SUPPLIED INFORMATION:
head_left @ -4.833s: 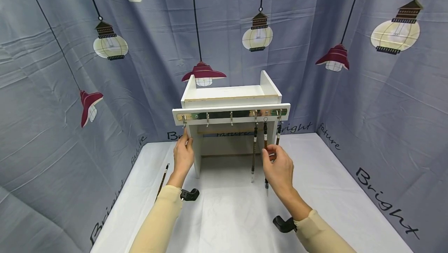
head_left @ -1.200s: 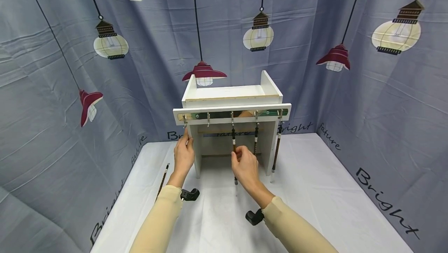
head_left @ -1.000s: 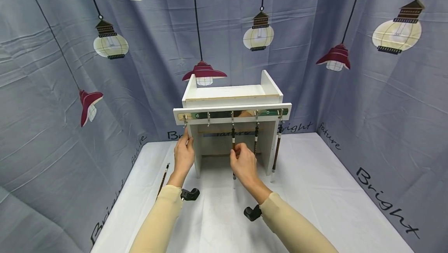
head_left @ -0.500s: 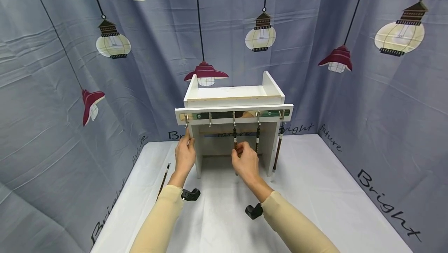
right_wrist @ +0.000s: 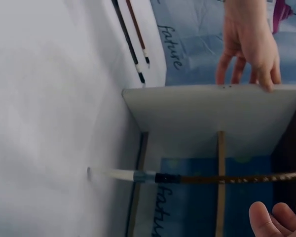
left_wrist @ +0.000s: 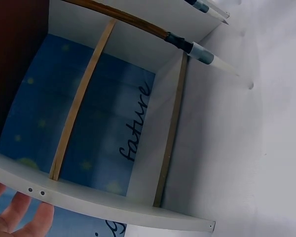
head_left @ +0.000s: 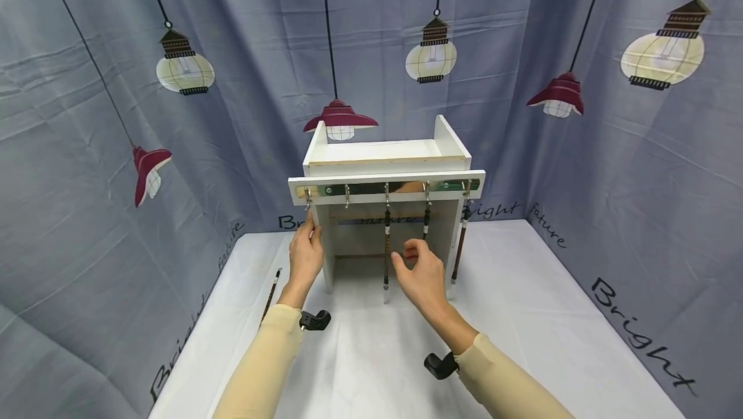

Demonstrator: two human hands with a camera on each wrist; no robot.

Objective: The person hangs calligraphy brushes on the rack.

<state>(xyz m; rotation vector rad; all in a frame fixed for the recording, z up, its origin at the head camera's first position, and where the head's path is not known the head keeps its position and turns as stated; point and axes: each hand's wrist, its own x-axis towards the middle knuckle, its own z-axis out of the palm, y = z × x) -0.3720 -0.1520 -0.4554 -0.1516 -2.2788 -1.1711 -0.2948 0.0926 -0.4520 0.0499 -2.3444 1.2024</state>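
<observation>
A white wooden shelf unit (head_left: pixel 389 167) stands on the table with a row of metal hooks along its front rail. My left hand (head_left: pixel 306 254) holds the unit's left side panel, thumb and fingers on either side of its edge in the right wrist view. From the middle hook a calligraphy brush (head_left: pixel 387 258) hangs tip down. Just right of it is my right hand (head_left: pixel 422 275), thumb and fingers parted with nothing between them. Behind that hand hangs a second brush (head_left: pixel 426 224), partly hidden. A third brush (head_left: pixel 460 248) hangs from the rightmost hook.
Left of the unit, two more brushes lie on the white-covered table (head_left: pixel 360 367); the right wrist view shows a dark brush (right_wrist: pixel 128 42) and a reddish brush (right_wrist: pixel 137 30). Two hooks on the left hold no brush. A lamp-printed curtain (head_left: pixel 261 51) surrounds the table.
My right hand moved left with a brush, which now hangs from the middle hook. Its fingers have let go and drawn slightly right. The left hand stays on the side panel.
</observation>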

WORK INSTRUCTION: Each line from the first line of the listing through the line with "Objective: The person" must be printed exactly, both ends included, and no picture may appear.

WRITTEN RESPONSE:
head_left @ -4.833s: 
head_left @ -1.200s: 
head_left @ -1.000s: 
head_left @ -0.500s: 
right_wrist @ +0.000s: 
left_wrist @ +0.000s: 
head_left @ +0.000s: 

Demonstrator: two human hands with a camera on each wrist; no robot.

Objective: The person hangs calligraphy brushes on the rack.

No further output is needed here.